Gil Nickel

30/4/1939 - 30/10/2003

Record updated 30-Oct-06

Nickel started vintage racing in 1984 and became the first American to win the European FIA Historic Sports Car Championship. He was also an avid car collector.

Gil Nickel
Born Harold Gilliland Nickel in 1939 in Muskogee, OK, Gil Nickel was raised in his family’s nursery business. He relocated to Northern California in 1976 to pursue his dreams: racing cars and making fine wine.

Nickel started vintage racing in 1984. He used to drive his 1951 Ferrari 340 America to the track at Sears Point, spread his tools out and that was it. Nickel reckoned that early Ferraris were a bit like racing tractors. They went like the dickens but they don't stop or turn very well.

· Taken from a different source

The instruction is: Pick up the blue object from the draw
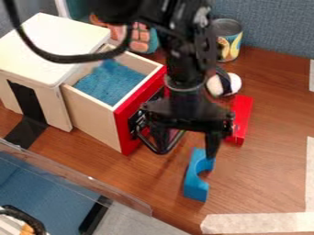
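My black two-finger tool (pixel 187 150) open, fingers wide apart, beside the red-fronted pale wooden drawer (pixel 130 126) | blue arched block (pixel 194 179) outside drawer, on brown wood-grain surface (pixel 264 179), far end by one fingertip; can't tell if touching | drawer pulled out, blue lining (pixel 110 85) inside

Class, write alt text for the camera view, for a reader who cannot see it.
A black robot gripper hangs open by a blue arched block on a wooden table, beside a pulled-out drawer with a red front and blue inside.
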`<state>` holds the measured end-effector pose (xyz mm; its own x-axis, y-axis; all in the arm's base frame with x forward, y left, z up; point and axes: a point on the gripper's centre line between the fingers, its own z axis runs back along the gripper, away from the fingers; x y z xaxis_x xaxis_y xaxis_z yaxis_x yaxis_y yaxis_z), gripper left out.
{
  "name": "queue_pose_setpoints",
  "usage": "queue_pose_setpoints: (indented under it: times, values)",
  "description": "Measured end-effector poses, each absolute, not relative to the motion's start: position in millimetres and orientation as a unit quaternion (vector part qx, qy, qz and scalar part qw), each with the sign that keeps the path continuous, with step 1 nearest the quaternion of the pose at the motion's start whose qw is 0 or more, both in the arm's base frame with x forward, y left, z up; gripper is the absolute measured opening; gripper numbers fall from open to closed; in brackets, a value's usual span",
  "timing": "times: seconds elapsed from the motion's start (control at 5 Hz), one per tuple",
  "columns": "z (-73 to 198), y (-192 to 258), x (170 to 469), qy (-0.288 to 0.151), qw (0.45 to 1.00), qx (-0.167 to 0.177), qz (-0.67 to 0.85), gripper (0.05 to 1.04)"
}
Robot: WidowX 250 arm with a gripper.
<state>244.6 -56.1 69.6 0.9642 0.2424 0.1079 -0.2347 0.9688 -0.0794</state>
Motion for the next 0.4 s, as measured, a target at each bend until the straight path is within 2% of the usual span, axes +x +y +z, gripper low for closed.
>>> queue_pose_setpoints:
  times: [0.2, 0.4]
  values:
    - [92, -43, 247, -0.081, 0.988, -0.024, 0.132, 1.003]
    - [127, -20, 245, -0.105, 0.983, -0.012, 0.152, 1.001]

Nickel’s passion for vintage racing led him to become the first American to win the European FIA Historic Sports Car Championship. Gil continued to compete almost until his death and was also an avid car collector. Some of the most significant cars in his collection which is displayed at the winery include a 1966 Ferrari 500 Superfast; a 1961 Corvette roadster; an unrestored, mint condition 1935 Bentley 3.5 litre Sports Saloon; and the pride of his stable, the 1951 Ferrari 340 America with its sleek Vignale spider body that he used to race at Sears Point. He called it "the queen of my used-car fleet, and one of the most beautiful cars of all time." He also owned six BMW motorcycles, a 13,000-mile Ferrari Daytona built in 1972 and a 1990 Testarossa and even a 1950 Chevy panel truck in the Far Niente livery.

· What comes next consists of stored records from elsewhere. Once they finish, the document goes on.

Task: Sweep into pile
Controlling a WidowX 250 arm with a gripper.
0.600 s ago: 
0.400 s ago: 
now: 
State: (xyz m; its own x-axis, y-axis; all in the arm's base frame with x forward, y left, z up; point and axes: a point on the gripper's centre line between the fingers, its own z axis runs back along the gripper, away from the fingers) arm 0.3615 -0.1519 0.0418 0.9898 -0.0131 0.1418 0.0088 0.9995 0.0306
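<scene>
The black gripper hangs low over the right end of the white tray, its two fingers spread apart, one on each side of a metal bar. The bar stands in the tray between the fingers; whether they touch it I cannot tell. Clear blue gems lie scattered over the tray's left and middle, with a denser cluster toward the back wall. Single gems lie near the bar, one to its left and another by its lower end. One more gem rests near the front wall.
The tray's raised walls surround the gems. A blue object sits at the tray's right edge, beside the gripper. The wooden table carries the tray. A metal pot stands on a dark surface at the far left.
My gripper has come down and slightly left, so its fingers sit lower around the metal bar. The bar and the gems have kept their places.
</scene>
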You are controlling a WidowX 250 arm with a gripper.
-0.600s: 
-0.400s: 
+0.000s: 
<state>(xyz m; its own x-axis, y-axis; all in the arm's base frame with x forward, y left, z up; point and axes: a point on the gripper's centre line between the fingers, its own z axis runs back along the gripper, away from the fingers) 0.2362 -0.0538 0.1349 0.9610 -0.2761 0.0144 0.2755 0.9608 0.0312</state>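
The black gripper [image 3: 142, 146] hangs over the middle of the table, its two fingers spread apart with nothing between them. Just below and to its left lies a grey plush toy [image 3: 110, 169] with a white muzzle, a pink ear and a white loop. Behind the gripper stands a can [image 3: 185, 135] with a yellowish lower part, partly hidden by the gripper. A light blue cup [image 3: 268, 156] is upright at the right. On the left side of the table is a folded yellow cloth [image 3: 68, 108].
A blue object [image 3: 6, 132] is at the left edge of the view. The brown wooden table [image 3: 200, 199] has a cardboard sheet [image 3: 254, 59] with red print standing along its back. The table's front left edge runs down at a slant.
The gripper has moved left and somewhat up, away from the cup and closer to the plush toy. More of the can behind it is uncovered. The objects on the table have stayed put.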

In the late 1980s, Nickel moved into more modern vintage racers with a 1964 Lotus 26R, the factory racing version of the Lotus Elan. In a 1962 Lotus 23B, his favourite, he won the FIA European Championship in 1995.

Out of a seven-race series in 2000, Nickel ran six, broke down at Nürburgring passing for the lead, won four contests and finished third in one. It all came down to the last race of the season in Burgundy, France, where he had to win the last race, and did by half a car length.

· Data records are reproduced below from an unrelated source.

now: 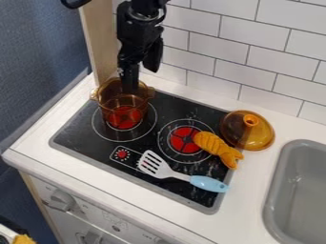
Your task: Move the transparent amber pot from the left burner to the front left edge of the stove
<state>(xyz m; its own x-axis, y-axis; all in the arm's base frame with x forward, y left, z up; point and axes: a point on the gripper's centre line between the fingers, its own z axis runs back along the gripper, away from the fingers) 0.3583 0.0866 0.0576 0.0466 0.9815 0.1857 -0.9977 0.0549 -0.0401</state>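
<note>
Black stovetop [77,138] with red burner circles, amber see-through pot [115,102] at 11 o'clock, matching amber lid [259,136] at 2. Fish [215,144]'s plain orange, spatula [155,165]'s white with a light blue handle [208,183], and the wall tiles [234,33] are white with grey grout lines.

On the stove [85,138], the gripper [129,88] hangs at the amber pot [125,101], with the spatula [175,174], toy fish [218,147] and amber lid [247,130] also at the stove.
</note>
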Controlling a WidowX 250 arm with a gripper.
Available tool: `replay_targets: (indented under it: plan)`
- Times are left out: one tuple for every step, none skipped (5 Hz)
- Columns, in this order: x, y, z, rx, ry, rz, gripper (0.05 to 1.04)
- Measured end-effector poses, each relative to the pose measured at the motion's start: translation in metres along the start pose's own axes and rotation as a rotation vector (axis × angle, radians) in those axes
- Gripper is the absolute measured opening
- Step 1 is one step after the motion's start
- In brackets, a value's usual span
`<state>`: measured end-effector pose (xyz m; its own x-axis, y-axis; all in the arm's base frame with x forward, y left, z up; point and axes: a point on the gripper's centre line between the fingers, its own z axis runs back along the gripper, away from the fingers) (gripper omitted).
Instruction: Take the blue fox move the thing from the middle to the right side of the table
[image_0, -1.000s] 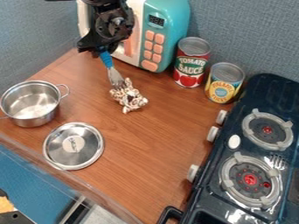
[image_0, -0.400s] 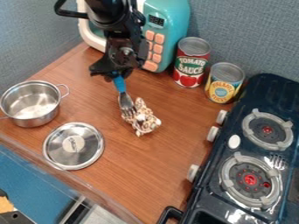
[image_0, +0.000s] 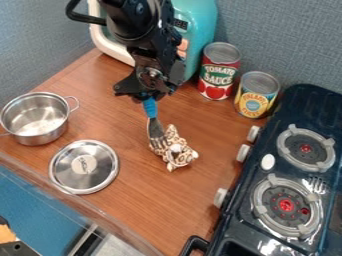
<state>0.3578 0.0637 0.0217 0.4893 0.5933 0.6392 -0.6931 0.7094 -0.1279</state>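
Some of the job looks done and some left. The table (image_0: 133, 212) has the stove (image_0: 294, 107) along its right side in the camera view, and the lid (image_0: 83, 167) lies over to the left. Between those two, a little right of the middle, is the thing to be moved, a small patterned figure (image_0: 179, 152); whether it stands or lies on its side I cannot tell. It is well apart from the lid, and wood shows between it and the stove, so I judge that a stretch of pushing remains if the right side means close by the stove. The taking of the tool is done, though the task says a blue fox and what is held is a fork.

As for the pose, the arm (image_0: 130, 22) comes in from the top edge and slants down over the table. Its gripper (image_0: 146, 95) hangs above the wood, up and to the left of the figure, closed on the fork (image_0: 151, 107) by its blue handle. The fork points steeply down, leaning slightly right, and its tines (image_0: 157, 142) meet the left side of the figure, seemingly touching it.
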Motion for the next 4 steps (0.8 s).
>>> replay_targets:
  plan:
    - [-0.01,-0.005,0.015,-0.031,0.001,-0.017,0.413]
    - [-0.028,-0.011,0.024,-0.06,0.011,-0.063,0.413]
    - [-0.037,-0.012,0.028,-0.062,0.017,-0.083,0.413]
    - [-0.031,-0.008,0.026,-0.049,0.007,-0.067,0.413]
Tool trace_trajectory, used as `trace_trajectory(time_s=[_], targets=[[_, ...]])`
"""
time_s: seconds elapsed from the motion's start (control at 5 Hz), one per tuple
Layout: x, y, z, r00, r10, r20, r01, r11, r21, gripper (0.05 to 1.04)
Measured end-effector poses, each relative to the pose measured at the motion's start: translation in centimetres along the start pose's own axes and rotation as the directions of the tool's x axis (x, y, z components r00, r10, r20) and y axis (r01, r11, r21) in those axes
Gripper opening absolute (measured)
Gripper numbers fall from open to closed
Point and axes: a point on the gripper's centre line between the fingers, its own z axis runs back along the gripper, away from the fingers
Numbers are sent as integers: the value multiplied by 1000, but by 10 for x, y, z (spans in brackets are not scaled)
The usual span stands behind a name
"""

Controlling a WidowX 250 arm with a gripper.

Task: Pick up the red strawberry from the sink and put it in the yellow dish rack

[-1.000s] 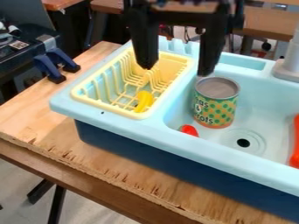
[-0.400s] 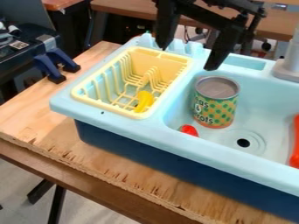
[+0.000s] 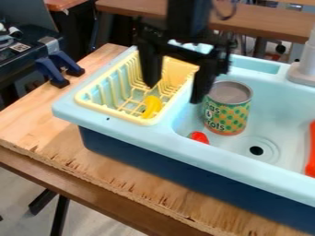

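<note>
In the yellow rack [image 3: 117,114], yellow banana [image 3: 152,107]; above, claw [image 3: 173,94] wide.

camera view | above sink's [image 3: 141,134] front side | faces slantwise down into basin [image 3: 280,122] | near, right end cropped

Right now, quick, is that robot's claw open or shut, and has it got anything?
Black two-finger gripper: open, jaws apart and holding nothing, above the yellow plastic dish rack and the light-blue sink's divider.
</note>
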Motion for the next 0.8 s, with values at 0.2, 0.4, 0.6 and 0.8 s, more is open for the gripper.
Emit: trace_trajectory(time_s=[0.2,0.4,0.6,0.8], targets=[[-2,1,-21,1000,-6,4,6,999,-45,1002],[4,-5,-21,999,-4,50,6,999,-42,1002],[11,-21,-23,998,-52,42,52,999,4,1002],[15,-29,-21,997,-62,51,60,998,24,1002]])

He went back to Europe in the summer of 2001 with a 1963 Lotus 27 Formula Jr. and a 1972 Formula 2 Surtees; the latter is the championship-winning Matchbox Special, a car once driven by the great Mike Hailwood.

In 1979, after studying enology at the University of California at Davis, Nickel founded the Far Niente wine estate in Napa Valley. He started the company by transforming a run-down old Napa Valley winery that had been abandoned since Prohibition days. Soon after, he brought in his partners, Director of Winemaking Dirk Hampson and President Larry Maguire, who have, as a team, elevated Far Niente to world-class status. Far Niente’s Chardonnay and Cabernet Sauvignon are impeccable expressions of these noble varieties, vintage after vintage. Far Niente also produces Dolce, a late-harvest wine that is America’s counterpart to the most famous late-harvest wine in the world, French Sauternes, often referred to as “liquid gold.”

Gil Nickel was a visionary of the Napa Valley wine industry and the proprietor of Far Niente winery. He was also a gifted nurseryman, champion vintage auto racer, avid motorcyclist and guided missile analyst. While his passions were many, his friends and longtime associates agree that Gil was driven more by his ideals, loyalties, friendships and sense of humor, than his business interests. In the Fall of 2003, Gil passed away after a courageous battle against melanoma.